With nearly 20 years at the top, Jamie T is undoubtedly already an indie legend. His new album, The Theory of Whatever feels like a reflection on this status, a reflection on the impact that status has had on him and a statement on where he is today. Stylistically varied, it feels like a collection of thoughts and feelings, a musical biography to bridge the 6 year gap since Trick, it’s incredibly introspective, but simultaneously bullish in its open book approach to the star’s psyche.

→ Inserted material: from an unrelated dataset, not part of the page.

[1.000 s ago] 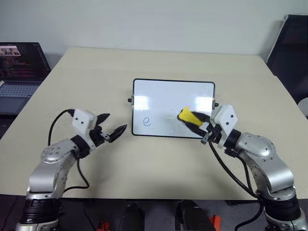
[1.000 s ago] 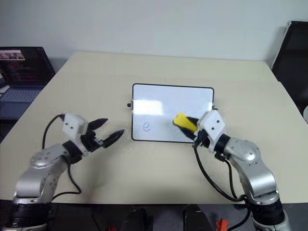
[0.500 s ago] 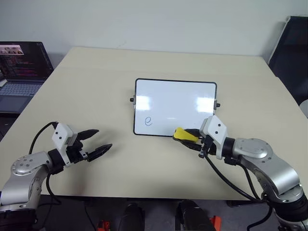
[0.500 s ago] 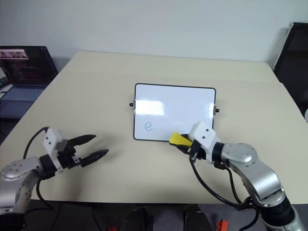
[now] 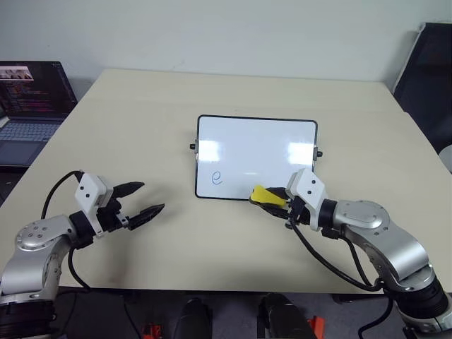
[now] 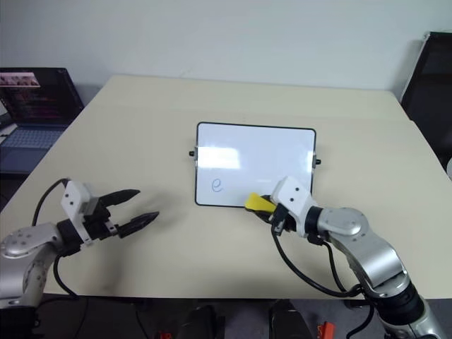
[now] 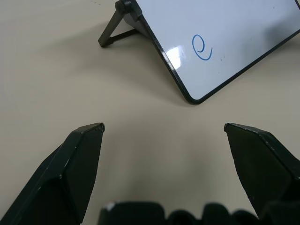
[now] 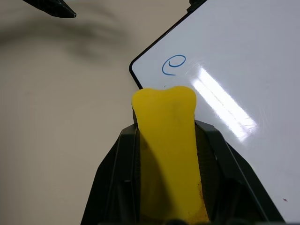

The album is punctuated by some classic Jamie T: witty lyrics, fast paced delivery & driving guitars. But we also see some slower, stripped-back storytelling, more akin to ‘Turn on the Light’ and ‘Sign of the Times’ from previous albums. Never is this more on-show than ‘Talk is Cheap’, one of the most emotionally open songs we’ve ever had from the artist; no clever metaphors or Shakespearean references, just vulnerable honesty. The track delves deep into a relationship, and shows Treays in a new light, swapping his usual cleverly portrayed self-deprecation for an explicit expression of his flaws – for the first time it feels like this is him being blatantly honest, rather than self-deprecating for the purpose of creative expression.
‘Between the Rocks’ feels like an especially poignant moment, reminiscent of late-2000s Jamie T, but with a more cynical outlook. It comes with a vulnerability, a frank reflection on his time in the music business, an account of the ups and downs that coloured his time fulfilling his dreams. This track feels like the most accurate depiction of where Jamie T is as a person right now.
The fast paced ‘A Million and One Ways to Die’ feels like classic Jamie T, with a driving drum beat, energetic guitar solo to end and slightly more upbeat vocal delivery. It shows flashes of the rough and ready teen that burst onto the scene as an instant hero back in 2006.
Overall it feels like the expression of an artist worn down by life, but still as creatively sharp as ever, with that mastery of storytelling that has defined much of his creative output to date. It’s one of the most thought-provoking albums he’s made, it shows a maturity, a change of tact, but still it stands as one of the best collections of songs he’s produced so far.